The answer should contain only the lines from the beginning of the entries through the line that holds "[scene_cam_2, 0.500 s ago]", given again exactly, with no pictures.
═══ THE INPUT
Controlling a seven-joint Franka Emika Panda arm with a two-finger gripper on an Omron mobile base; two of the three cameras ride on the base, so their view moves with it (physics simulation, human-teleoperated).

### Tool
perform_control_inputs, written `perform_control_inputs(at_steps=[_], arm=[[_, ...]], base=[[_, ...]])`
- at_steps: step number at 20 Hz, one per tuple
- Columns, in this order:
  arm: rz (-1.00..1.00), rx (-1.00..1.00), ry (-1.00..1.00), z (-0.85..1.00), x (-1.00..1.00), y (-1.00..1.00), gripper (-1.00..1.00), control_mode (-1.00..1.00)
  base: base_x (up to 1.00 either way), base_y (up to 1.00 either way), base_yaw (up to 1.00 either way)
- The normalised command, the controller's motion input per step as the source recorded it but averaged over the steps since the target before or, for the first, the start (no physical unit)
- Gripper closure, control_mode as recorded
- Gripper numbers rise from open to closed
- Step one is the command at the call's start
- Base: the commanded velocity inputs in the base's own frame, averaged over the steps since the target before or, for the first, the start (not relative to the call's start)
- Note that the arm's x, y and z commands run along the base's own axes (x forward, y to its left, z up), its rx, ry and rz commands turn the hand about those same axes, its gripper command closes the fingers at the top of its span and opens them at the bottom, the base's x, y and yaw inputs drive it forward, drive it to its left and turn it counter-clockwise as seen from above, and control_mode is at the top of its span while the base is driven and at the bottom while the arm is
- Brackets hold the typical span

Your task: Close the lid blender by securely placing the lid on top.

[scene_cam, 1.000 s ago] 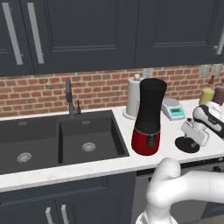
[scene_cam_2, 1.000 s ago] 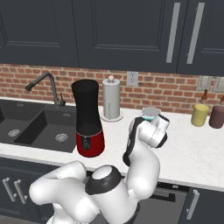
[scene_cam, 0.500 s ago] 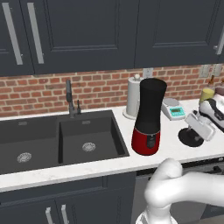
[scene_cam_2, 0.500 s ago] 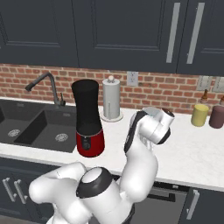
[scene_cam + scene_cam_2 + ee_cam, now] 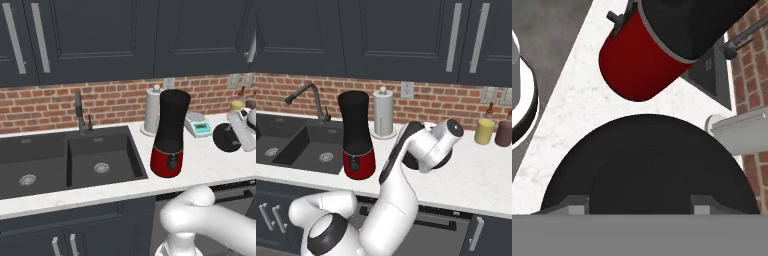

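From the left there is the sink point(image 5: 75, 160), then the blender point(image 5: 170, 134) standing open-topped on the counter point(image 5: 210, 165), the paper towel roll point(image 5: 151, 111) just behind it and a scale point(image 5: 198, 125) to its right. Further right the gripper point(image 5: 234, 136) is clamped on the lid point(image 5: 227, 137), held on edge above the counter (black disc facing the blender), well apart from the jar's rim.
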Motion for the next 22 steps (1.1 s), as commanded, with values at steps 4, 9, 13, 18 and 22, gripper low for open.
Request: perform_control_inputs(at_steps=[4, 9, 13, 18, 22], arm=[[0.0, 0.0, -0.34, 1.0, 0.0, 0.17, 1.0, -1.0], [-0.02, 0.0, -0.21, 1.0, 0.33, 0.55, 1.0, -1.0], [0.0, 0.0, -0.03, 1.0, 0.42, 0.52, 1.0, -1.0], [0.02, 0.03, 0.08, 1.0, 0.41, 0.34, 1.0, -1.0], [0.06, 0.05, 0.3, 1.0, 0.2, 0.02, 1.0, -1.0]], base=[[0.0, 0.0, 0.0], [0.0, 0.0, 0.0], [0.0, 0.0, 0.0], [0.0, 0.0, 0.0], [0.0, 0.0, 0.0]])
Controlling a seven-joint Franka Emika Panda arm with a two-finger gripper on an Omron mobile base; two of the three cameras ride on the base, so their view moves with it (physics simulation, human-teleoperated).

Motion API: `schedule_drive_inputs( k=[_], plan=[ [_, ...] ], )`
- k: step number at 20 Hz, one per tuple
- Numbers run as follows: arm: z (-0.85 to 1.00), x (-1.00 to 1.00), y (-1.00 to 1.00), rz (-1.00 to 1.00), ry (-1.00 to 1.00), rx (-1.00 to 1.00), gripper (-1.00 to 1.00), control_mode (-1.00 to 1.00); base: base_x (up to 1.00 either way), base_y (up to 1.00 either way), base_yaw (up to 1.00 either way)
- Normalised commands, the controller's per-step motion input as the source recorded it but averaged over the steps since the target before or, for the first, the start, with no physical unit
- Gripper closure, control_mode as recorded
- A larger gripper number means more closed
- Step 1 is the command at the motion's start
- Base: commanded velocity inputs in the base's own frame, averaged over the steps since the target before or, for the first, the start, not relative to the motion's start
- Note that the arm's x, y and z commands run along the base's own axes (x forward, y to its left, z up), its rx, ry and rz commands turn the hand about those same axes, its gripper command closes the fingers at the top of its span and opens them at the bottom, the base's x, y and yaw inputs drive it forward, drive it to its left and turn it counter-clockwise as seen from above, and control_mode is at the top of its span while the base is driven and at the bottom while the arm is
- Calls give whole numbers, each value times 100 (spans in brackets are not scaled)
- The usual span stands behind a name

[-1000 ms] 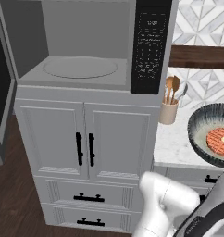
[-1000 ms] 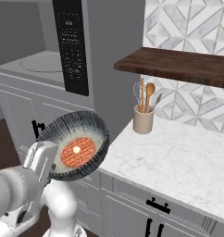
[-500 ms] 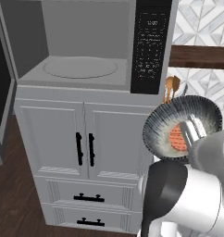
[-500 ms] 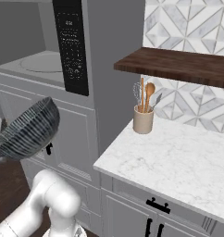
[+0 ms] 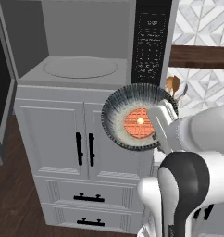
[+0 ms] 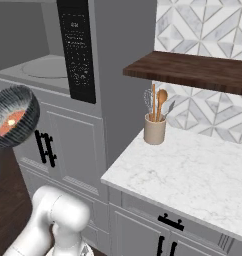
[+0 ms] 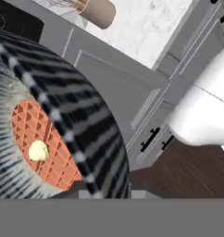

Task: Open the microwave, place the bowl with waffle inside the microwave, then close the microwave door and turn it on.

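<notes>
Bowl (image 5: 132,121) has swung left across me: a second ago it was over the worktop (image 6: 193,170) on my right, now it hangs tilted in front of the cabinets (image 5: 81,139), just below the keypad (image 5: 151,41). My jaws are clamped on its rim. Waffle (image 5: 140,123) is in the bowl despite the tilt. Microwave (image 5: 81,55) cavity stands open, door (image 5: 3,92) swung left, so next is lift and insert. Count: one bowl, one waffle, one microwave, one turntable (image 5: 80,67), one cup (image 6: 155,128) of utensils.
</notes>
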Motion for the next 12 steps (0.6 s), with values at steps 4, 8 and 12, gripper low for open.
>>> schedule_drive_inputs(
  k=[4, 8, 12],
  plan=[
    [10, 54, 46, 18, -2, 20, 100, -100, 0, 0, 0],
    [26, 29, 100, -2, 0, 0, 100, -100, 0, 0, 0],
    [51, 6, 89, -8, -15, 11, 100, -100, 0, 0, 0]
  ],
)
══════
◆ EXPECTED OUTPUT:
Controlling a seven-joint Franka Emika Panda arm with a two-finger gripper on an Omron mobile base; two of the three cameras ride on the base, so their view moves with it (physics simulation, human-teleoperated).

### Tool
perform_control_inputs, written `perform_control_inputs(at_steps=[_], arm=[[_, ...]], base=[[_, ...]])`
- at_steps: step number at 20 Hz, one per tuple
- Columns, in this order:
  arm: rz (-1.00..1.00), rx (-1.00..1.00), ry (-1.00..1.00), z (-0.85..1.00), x (-1.00..1.00), y (-1.00..1.00), gripper (-1.00..1.00), control_mode (-1.00..1.00)
  base: base_x (up to 1.00 either way), base_y (up to 1.00 either way), base_yaw (up to 1.00 either way)
- The normalised command, the controller's motion input per step as the source recorded it but averaged over the steps since the target before or, for the first, the start (no physical unit)
- Gripper closure, control_mode as recorded
- Gripper numbers rise from open to closed
- Step one is the command at the call's start
- Base: the commanded velocity inputs in the base's own frame, averaged over the steps since the target before or, for the first, the start (not relative to the call's start)
- Note that the arm's x, y and z commands run along the base's own axes (x forward, y to its left, z up), its rx, ry and rz commands turn the hand about those same axes, its gripper command closes the fingers at the top of its span and opens them at the bottom, the base's x, y and yaw inputs drive it forward, drive it to its left and turn it counter-clockwise as seen from above, and control_mode is at the top of its span while the base is driven and at the bottom while the arm is
- Brackets hold the typical span

Your task: Close the lid blender by securely placing the lid on top.

[scene_cam, 1.000 s ago] 
[scene_cam_2, 1.000 s ago] 
[scene_cam, 0.500 s ago] 
[scene_cam_2, 0.500 s ago] 

Here the output is complete.